His positioning relaxes a bit when she asks about the radio, elbows falling a measure as he sits up straighter to look to the 'work' laid out before him. "I'm good at what I do, or so they tell me, but I don't exactly relish it. Sucks to be drinking and playing pool alongside someone one day and having to brig them the next, y'know? So I talked it over with Rakes one day, she offered to teach me, and Fairfax gave it the greenlight. Figured-" he picks up another piece, rolling it through his fingertips. "There's few enough of us left. Might as well pick up all the skills I can, right?"
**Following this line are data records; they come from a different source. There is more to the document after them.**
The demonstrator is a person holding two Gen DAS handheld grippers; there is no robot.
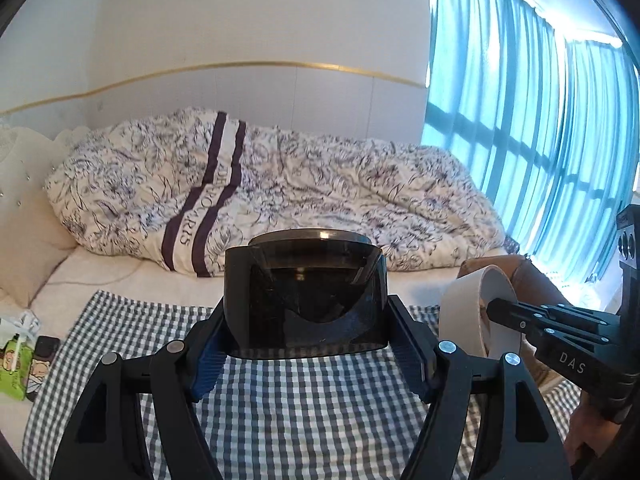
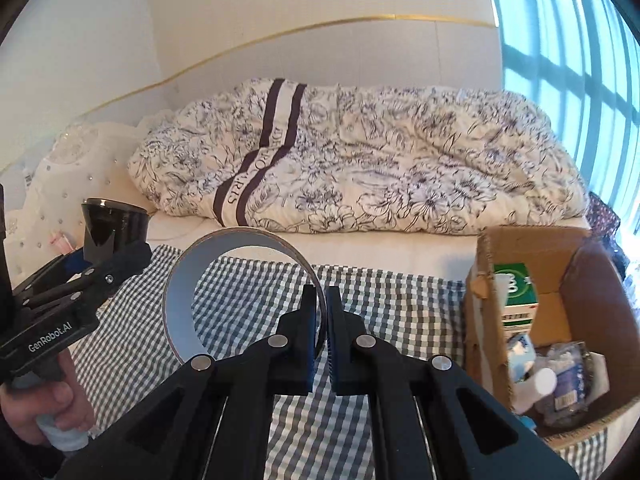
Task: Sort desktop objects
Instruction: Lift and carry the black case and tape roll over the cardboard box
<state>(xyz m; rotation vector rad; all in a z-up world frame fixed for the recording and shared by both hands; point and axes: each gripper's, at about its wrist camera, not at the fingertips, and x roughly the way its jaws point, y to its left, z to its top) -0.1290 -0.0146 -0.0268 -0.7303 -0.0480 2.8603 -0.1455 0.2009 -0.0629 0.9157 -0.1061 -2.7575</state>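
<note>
Both grippers loaded above the checked cloth

Gingham cloth (image 2: 380,304) in grey and white covers the near work surface, with a bed behind it carrying a rumpled floral duvet (image 2: 360,160) and blue curtains (image 1: 540,120) at the window beyond.

Seen from its own wrist view, the left gripper (image 1: 306,332) is held level and pointing toward the duvet, its jaws spread wide and pressed against both sides of a dark smoky translucent container (image 1: 306,296), which is upright and lifted clear of the cloth. From the right wrist view the same gripper (image 2: 104,260) shows on the side away from the cardboard box, and a hand (image 2: 44,412) is wrapped around its handle below.

The right gripper (image 2: 321,320) also points toward the duvet, jaws nearly together and pinching the rim of a wide tape roll (image 2: 240,292), pale inside, brown on its outer edge. The ring stands on edge, raised above the cloth. In the left wrist view the roll (image 1: 472,312) is beside the container, with the right gripper (image 1: 496,308) reaching in from the curtain side.

An open cardboard box (image 2: 484,280) sits on the cloth on the curtain side of the tape roll, holding a green and white carton (image 2: 516,292) and other packaged items. A green drink carton (image 1: 12,364) lies beyond the cloth's far edge from the box
</note>
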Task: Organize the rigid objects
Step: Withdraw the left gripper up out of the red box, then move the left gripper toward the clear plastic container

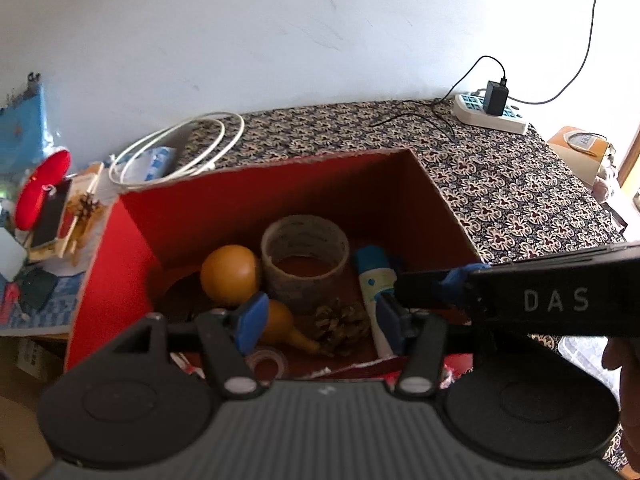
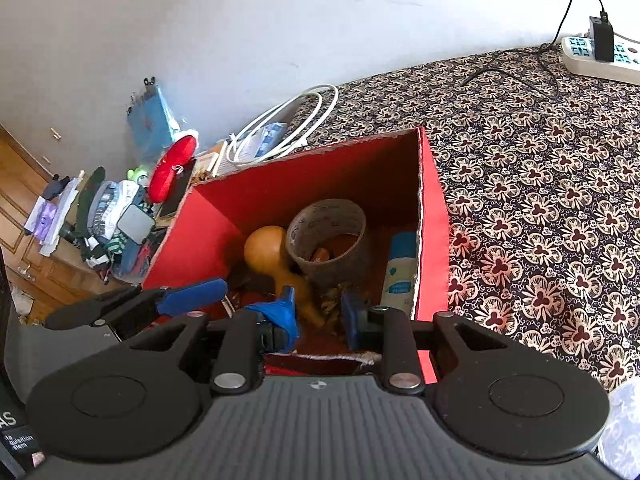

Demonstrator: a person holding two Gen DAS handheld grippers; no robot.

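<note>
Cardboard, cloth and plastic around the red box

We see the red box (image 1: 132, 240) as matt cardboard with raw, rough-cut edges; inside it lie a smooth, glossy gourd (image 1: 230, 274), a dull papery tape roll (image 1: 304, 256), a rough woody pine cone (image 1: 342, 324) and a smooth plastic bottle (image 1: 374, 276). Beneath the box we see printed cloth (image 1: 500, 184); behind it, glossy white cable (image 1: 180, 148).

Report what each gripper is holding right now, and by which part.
Nothing is held. The left gripper and the right gripper both hang open and empty above the red box, pads touching nothing.
</note>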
"I think I can appreciate that. Taking an assignment like that would carry some prestige. Your parents would know they couldn't tell their friends as a matter of colonial security. Perceived shortcomings are not always poor reasons to do things that, in the end, help you. My parents went ballistic when I told them I wanted to enlist." She uses her pointer finger like a rocket and even makes the little rocket sound effects to climb it over in an arc and the back down to the arm of the couch. Kablooey. "I'm a Staff Sergeant, love. If I'm not making your eye twitch then I'm not doing my job. We've only just met. I'm sure you'll hate me soon enough." She flashes him a winning smile before her eyes slide to the radio while she listens. Part of her inside wants to giggle, but she refrains. "That's adorbs. When she was a brand new shiny JTAC I took her under my wing and showed her the ropes for how to work on a team. She's doing what I asked her to - pay it forward. But you've got official sanction, yea?" Hmm. She tilts her head away from him and regards him over again. "Picking up skills. Are you wanting to become a JTAC? Or are you just looking to pick up skills with radios?

"Yeah, well. The original plan had been to go to college. My parents were both teachers. But they couldn't afford to send me and I didn't get scouted." There's Cap City Buccs memorabilia in his bunk. Not a lot, but the small things an enlistee might take with them. Photo of the team as of a year ago. A tshirt or two. "Bunch of friends enlisted, figured I'd do the same. If I couldn't get a proper education, might as well… serve the people or whatever." All those things that win you over when you're seventeen, really. Learn to shoot a gun! It's so much better than flipping burgers, really. And it is. In some ways. At least the kid flipping burgers got to have a normal girlfriend and his own bedroom at the end of the day. There's a sort of amused sound, too. Not quite a grunt, but almost. "I don't waste my time being pissed off at he higher ranks, sorry to burst your bubble, Sarge. Too much effort, too little payout. More than likely, you'll be the one hating me. Pretty sure that's how it's going 'round here." Not that he seems bothered by it. May just be self-deprecating humor or joking conjecture.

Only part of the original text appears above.